Save_pretained showing larger files than the one in the repo
#Hi, I ran the below steps.
tokenizer = AutoTokenizer.from_pretrained("databricks/dolly-v2-3b", padding_side="left")
base_model = AutoModelForCausalLM.from_pretrained("databricks/dolly-v2-3b", device_map="auto")
#I saved the model after this.
base_model.save_pretrained("/home/ec2-user/SageMaker/models/dolly-v2-3b", from_pt=True)
When I see the saved files, it is different from the one you see in the repo.
For instance, I see one 5.68GB bin file in the repo but the saved model file downloaded 2 bin files. One file is 10.1GB and other is 1.15GB. This does not match the files in this repo.
Any idea why this is happening? What are the implications of this large model size?
Here is what I get after saving the pretrained model.
It's because you did not load in 16-bit, I'd imagine. You're saving weights in 2x the precision and storage space.
I see, so when I tried running the results from the saved model, the latency was 3-4 times higher than the one from_pretrained.
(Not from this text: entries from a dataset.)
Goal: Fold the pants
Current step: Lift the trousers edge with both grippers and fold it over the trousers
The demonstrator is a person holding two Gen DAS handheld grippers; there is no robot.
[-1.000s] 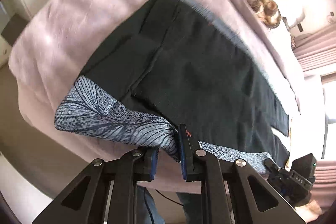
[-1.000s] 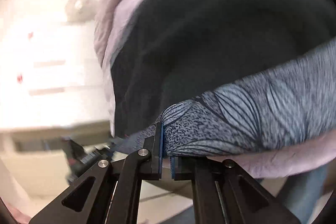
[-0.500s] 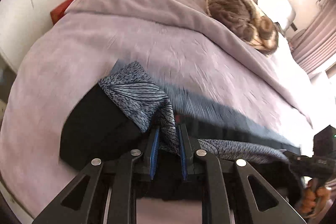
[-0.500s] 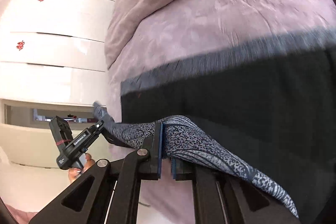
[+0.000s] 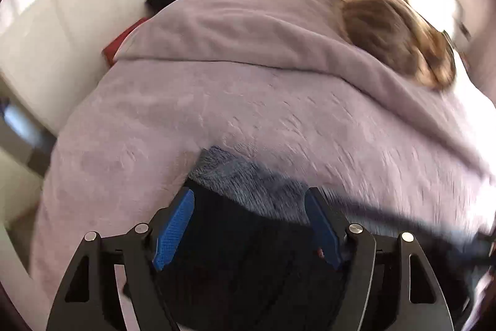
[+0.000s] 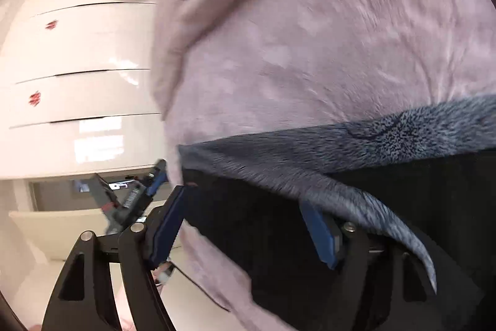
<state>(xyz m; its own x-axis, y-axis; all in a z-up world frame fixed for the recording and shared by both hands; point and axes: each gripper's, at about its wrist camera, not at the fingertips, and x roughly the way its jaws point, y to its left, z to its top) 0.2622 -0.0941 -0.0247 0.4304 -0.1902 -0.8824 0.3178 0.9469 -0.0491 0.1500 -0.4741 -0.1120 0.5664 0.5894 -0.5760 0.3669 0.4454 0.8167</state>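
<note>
Opening over the folded pants (image 5: 248,238), the left gripper (image 5: 248,222) is spreading its blue pads (image 5: 173,225) wide, with dark cloth lying loose between them, not pinched. The right gripper (image 6: 248,225) is likewise parting its jaws, the grey leaf-print waistband (image 6: 356,151) draping over its right finger (image 6: 319,231) rather than being clamped. The pants are lying doubled over at the near edge of the lilac bedspread (image 5: 248,101), seemingly so this fold settles flat before another is made.
</note>
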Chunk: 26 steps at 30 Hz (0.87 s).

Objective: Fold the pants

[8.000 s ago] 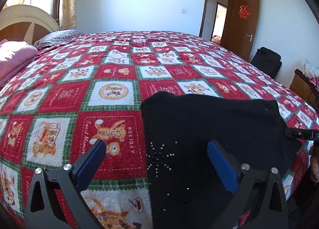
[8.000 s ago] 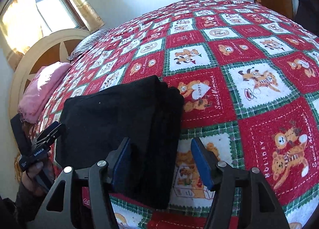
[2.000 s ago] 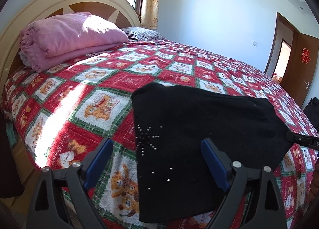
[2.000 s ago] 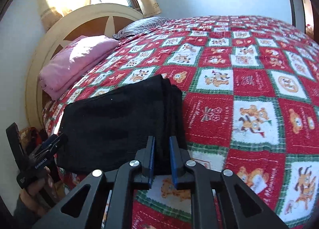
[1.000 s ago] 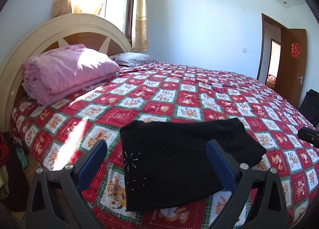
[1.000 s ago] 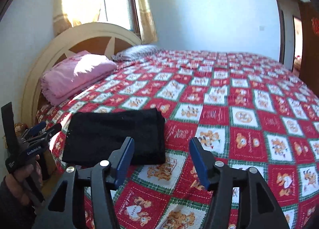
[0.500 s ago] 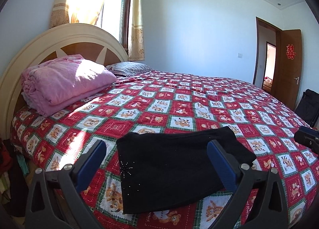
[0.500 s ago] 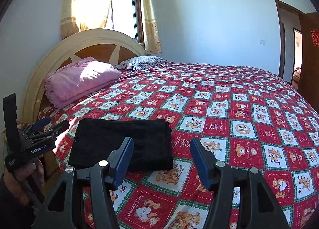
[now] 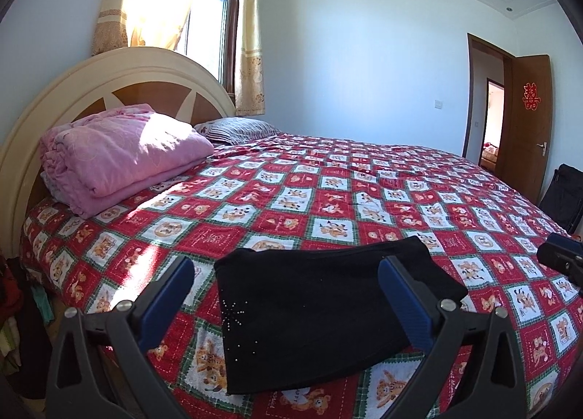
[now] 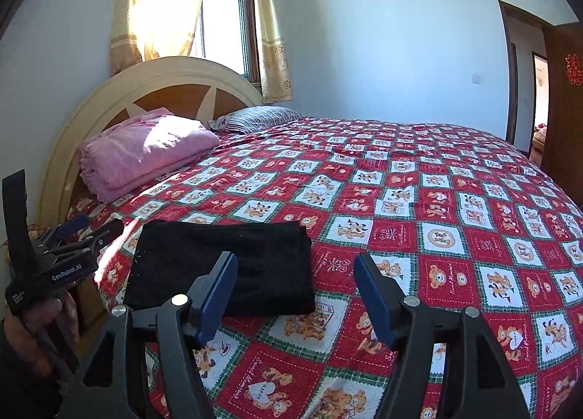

Shouldn't the latency be the same in both the cases?
No, because you are doing more than twice the work in 32-bit math. I don't see why you are doing it this way?
Based on what you say, I am loading it originally from HuggingFace in 32 bit as well. Is that right? But the latency is really low on that one. How is that happening?
Ah ok I mistook the setup, you're benchmarking loading this way too without saving. Yeah should be the same thing. Check the torch_dtype in both cases to confirm. Otherwise not sure why or maybe I'm wrong about the precision being the issue.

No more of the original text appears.